También nuestro Cristóbal Colón lleva años acumulando agresiones y detractores entre la izquierda y el indigenismo, que cómo no, lo tildan de genocida. Lo sorprendente es que sus más acérrimos enemigos son los mismos que exaltan con arrobo las virtudes de algunos pueblos precolombinos, famosos como en el caso de los mexicas por ofrecer a sus dioses el sacrificio de miles de seres humanos e incluir en su dieta gastronómica el asado de pierna de indio.
Es lo mismo que ocurre con la siempre febril historia de la II República española. Los que con más furia denuncian el golpe del general Franco en 1936, justifican el golpe revolucionario fallido de los partidos de la izquierda, entre ellos el PSOE y su líder Francisco Largo Caballero, contra el gobierno de la derecha en 1934.
«Todo depende el del color del cristal con que se mira y, sobre todo, del bloque ideológico en el que se milita»
De ahí el escepticismo con el que se debe juzgar las grandes palabras sobre la historia. En gran medida, todo depende el del color del cristal con que se mira y, sobre todo, del bloque ideológico en el que se milita. A la extrema izquierda, tan ágil para distinguir genocidios en el ojo ajeno, les molesta que se les recuerde que algunos de los peores criminales del siglo XX, comparables o superiores a Hitler, eran y siguen siendo de los suyos. Lenin, Stalin, Mao Tse-Tung o Pol Pot, el siniestro jefe de los jemeres rojos camboyanos, dejaron cerca de 100 millones de muertos, según el cálculo del autor del Libro Negro del Comunismo.

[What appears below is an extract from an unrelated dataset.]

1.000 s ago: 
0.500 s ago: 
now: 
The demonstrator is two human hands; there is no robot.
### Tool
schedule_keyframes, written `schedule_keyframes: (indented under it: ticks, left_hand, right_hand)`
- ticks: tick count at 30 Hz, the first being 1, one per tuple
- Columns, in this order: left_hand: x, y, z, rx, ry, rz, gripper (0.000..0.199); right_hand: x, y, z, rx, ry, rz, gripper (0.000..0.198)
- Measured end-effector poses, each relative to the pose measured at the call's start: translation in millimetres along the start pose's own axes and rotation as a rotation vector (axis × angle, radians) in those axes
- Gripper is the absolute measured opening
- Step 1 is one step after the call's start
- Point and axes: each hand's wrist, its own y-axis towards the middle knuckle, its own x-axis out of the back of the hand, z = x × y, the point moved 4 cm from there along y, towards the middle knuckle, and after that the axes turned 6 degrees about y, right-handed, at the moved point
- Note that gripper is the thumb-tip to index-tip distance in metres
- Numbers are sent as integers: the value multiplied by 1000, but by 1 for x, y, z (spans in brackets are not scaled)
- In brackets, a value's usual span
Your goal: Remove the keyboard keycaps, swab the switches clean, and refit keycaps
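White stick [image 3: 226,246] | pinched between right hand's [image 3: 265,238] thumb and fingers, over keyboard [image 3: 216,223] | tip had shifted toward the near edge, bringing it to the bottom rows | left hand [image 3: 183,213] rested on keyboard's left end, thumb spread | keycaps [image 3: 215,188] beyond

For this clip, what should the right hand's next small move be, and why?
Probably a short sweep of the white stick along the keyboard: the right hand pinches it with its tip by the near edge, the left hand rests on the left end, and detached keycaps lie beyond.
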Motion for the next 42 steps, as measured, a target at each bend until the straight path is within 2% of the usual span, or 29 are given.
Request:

Lo peor es que esa querencia por los regímenes totalitarios la continúan manteniendo ahora. Como si no se hubiera caído el Muro de Berlín y desintegrado la Unión Soviética, la extrema izquierda e incluso una parte de la autollamada socialdemocracia, siguen siendo prorrusos, prochinos, procubanos y defensores a ultranza de la represión y de los pucherazos electorales de Daniel Ortega o Nicolás Maduro.
Sus reacciones nerviosas y ofensivas, incluso los silencios incómodos (como el de Pedro Sánchez y su Gobierno), a la concesión del premio Nobel de la Paz a la líder opositora venezolana María Corina Machado han dejado al descubierto todo ese trampantojo.
Si miramos a España, ¿dónde habría que buscar el lado correcto de la historia en las últimas décadas? Fundamentalmente en la lucha contra la banda terrorista ETA y el golpismo supremacista e independentista catalán. Paradójicamente, ambos, terroristas y golpistas, así como una nutrida cohorte de simpatizantes de sus causas, estaban muy bien representados en la flotilla que intentó llegar a Gaza.
Por eso hay que desconfiar cuando el tribunal de la historia (al modo de los tribunales populares) está formado únicamente por activistas, milicianos y profesionales de la política. Su retórica del «lado correcto de la historia» es sobre todo una estrategia electoral, una pose sin contenido moral, puro integrismo para imponer un pensamiento único al resto, en línea con las leyes de memoria histórica, la pretendida superioridad moral y los otros mitos y quimeras de la izquierda.